WHAT THE TASK ASKS =>
Output the full listing again without altering anything.

DATA SECTION =>

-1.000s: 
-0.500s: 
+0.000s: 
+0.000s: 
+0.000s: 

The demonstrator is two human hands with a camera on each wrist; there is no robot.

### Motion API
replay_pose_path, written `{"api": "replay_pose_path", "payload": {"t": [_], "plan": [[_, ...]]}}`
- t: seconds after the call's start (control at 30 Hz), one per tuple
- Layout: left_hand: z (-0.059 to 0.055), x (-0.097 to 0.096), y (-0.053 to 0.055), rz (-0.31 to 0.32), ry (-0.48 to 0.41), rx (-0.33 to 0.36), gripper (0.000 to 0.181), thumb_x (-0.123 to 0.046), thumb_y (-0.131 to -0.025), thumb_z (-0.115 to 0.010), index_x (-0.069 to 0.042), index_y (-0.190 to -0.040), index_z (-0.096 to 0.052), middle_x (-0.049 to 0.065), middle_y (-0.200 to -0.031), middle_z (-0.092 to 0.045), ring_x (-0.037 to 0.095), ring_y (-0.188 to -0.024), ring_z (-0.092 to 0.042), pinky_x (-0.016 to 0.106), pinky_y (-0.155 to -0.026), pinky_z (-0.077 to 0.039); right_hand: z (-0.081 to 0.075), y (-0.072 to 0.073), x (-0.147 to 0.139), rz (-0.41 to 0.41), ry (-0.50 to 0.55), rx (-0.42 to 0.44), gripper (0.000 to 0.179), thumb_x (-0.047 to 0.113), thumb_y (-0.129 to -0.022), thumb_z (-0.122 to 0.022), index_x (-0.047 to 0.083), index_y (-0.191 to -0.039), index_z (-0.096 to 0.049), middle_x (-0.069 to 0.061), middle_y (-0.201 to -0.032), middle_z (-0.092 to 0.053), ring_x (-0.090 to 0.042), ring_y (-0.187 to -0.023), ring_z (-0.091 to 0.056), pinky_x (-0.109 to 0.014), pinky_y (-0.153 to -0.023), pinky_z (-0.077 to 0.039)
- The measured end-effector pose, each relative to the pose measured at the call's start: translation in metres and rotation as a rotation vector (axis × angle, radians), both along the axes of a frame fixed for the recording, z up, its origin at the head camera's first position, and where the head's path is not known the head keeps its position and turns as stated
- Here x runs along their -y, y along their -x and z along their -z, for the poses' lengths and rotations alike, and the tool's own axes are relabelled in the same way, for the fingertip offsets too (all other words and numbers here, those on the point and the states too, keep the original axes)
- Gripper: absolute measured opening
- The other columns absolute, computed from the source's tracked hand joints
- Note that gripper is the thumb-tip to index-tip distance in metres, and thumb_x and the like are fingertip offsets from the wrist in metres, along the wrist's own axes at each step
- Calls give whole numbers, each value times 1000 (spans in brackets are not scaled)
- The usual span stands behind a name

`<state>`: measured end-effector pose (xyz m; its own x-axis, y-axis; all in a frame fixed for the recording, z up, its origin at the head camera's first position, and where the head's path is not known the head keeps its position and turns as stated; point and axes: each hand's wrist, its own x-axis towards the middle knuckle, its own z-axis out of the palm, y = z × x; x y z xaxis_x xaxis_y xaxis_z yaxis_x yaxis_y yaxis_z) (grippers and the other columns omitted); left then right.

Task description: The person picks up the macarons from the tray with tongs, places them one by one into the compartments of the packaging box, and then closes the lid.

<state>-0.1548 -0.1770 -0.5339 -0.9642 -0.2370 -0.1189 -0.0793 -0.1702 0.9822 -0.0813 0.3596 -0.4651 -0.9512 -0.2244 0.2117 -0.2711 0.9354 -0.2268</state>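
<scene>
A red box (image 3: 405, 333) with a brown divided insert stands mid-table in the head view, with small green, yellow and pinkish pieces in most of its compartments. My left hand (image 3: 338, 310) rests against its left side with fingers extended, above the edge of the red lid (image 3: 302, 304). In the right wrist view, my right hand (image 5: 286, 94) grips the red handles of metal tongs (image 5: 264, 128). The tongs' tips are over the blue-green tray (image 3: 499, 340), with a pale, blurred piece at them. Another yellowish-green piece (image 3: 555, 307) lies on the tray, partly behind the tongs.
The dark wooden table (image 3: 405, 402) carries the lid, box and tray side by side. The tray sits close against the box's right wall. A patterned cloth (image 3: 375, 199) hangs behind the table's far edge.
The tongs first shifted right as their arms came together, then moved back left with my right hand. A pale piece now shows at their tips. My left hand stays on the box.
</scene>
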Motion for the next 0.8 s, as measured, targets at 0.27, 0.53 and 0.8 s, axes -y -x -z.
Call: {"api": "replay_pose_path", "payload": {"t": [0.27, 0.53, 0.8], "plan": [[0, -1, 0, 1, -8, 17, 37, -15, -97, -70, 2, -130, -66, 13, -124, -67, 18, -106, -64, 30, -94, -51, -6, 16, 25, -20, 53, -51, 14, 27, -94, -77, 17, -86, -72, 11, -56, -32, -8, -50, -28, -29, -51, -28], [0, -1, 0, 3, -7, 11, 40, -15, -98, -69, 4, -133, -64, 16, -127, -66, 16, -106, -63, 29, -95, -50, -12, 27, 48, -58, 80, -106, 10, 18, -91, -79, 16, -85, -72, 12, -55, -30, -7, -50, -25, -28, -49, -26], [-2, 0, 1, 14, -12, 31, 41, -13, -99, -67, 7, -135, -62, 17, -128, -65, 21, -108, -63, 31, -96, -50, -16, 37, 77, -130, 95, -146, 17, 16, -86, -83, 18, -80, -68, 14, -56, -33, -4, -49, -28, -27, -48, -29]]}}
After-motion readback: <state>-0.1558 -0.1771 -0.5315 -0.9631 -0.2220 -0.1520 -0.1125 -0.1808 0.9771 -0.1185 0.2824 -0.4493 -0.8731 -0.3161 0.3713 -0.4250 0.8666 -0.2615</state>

SOLUTION =>
-1.000s: 
-0.500s: 
+0.000s: 
+0.000s: 
+0.000s: 

The demonstrator is two human hands with a camera on each wrist; there is no robot.

### Motion API
replay_pose_path, written `{"api": "replay_pose_path", "payload": {"t": [_], "plan": [[_, ...]]}}`
- t: seconds after the call's start (control at 30 Hz), one per tuple
- Layout: left_hand: z (-0.059 to 0.055), x (-0.097 to 0.096), y (-0.053 to 0.055), rz (-0.31 to 0.32), ry (-0.48 to 0.41), rx (-0.33 to 0.36), gripper (0.000 to 0.181), thumb_x (-0.123 to 0.046), thumb_y (-0.131 to -0.025), thumb_z (-0.115 to 0.010), index_x (-0.069 to 0.042), index_y (-0.190 to -0.040), index_z (-0.096 to 0.052), middle_x (-0.049 to 0.065), middle_y (-0.200 to -0.031), middle_z (-0.092 to 0.045), ring_x (-0.037 to 0.095), ring_y (-0.188 to -0.024), ring_z (-0.092 to 0.042), pinky_x (-0.016 to 0.106), pinky_y (-0.155 to -0.026), pinky_z (-0.077 to 0.039); right_hand: z (-0.081 to 0.075), y (-0.072 to 0.073), x (-0.147 to 0.139), rz (-0.41 to 0.41), ry (-0.50 to 0.55), rx (-0.42 to 0.44), gripper (0.000 to 0.179), thumb_x (-0.047 to 0.113), thumb_y (-0.129 to -0.022), thumb_z (-0.122 to 0.022), index_x (-0.047 to 0.083), index_y (-0.191 to -0.039), index_z (-0.096 to 0.049), middle_x (-0.069 to 0.061), middle_y (-0.201 to -0.032), middle_z (-0.092 to 0.053), ring_x (-0.090 to 0.042), ring_y (-0.187 to -0.023), ring_z (-0.091 to 0.056), pinky_x (-0.109 to 0.014), pinky_y (-0.153 to -0.023), pinky_z (-0.077 to 0.039)
- The measured end-effector pose, each relative to the pose measured at the call's start: translation in metres and rotation as a rotation vector (axis × angle, radians), both along the axes of a frame fixed for the recording, z up, its origin at the head camera's first position, and where the head's path is not known the head keeps its position and turns as stated
- Here x runs along their -y, y along their -x and z along their -z, for the poses' lengths and rotations alike, and the tool's own axes are relabelled in the same way, for the fingertip offsets too (all other words and numbers here, those on the point and the states too, keep the original axes)
- Gripper: absolute measured opening
- The other columns absolute, computed from the source's tracked hand joints
- Note that gripper is the thumb-tip to index-tip distance in metres, and thumb_x and the like are fingertip offsets from the wrist in metres, along the wrist's own axes at each step
- Calls give whole numbers, each value times 1000 (spans in brackets are not scaled)
- The usual span stands behind a name

`<state>`: measured end-effector pose (xyz m; its own x-axis, y-axis; all in a frame fixed for the recording, z up, its origin at the head camera's first position, and where the head's path is not known the head keeps its position and turns as stated; point and axes: each hand's wrist, its own x-axis towards the middle knuckle, its own z-axis out of the palm, y = z × x; x y z xaxis_x xaxis_y xaxis_z yaxis_x yaxis_y yaxis_z) (grippers and the other columns omitted); left then right.

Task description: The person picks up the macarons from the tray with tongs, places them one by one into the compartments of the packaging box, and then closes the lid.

<state>-0.1548 -0.1770 -0.5339 -0.9642 -0.2370 -0.1189 -0.0793 -0.1702 0.9822 -0.0813 0.3596 -0.4651 -0.9512 -0.2244 0.2117 -0.2711 0.9354 -0.2268</state>
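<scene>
A red box (image 3: 405, 333) with a brown divided insert stands mid-table in the head view, with small green, yellow and pinkish pieces in most of its compartments. My left hand (image 3: 338, 310) rests against its left side with fingers extended, above the edge of the red lid (image 3: 302, 304). In the right wrist view, my right hand (image 5: 286, 94) grips the red handles of metal tongs (image 5: 264, 128). The tongs' tips are over the blue-green tray (image 3: 499, 340), with a pale, blurred piece at them. Another yellowish-green piece (image 3: 555, 307) lies on the tray, partly behind the tongs.
The dark wooden table (image 3: 405, 402) carries the lid, box and tray side by side. The tray sits close against the box's right wall. A patterned cloth (image 3: 375, 199) hangs behind the table's far edge.
The tongs first shifted right as their arms came together, then moved back left with my right hand. A pale piece now shows at their tips. My left hand stays on the box.
</scene>
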Motion for the next 0.8 s, as measured, targets at 0.27, 0.53 and 0.8 s, axes -y -x -z.
Call: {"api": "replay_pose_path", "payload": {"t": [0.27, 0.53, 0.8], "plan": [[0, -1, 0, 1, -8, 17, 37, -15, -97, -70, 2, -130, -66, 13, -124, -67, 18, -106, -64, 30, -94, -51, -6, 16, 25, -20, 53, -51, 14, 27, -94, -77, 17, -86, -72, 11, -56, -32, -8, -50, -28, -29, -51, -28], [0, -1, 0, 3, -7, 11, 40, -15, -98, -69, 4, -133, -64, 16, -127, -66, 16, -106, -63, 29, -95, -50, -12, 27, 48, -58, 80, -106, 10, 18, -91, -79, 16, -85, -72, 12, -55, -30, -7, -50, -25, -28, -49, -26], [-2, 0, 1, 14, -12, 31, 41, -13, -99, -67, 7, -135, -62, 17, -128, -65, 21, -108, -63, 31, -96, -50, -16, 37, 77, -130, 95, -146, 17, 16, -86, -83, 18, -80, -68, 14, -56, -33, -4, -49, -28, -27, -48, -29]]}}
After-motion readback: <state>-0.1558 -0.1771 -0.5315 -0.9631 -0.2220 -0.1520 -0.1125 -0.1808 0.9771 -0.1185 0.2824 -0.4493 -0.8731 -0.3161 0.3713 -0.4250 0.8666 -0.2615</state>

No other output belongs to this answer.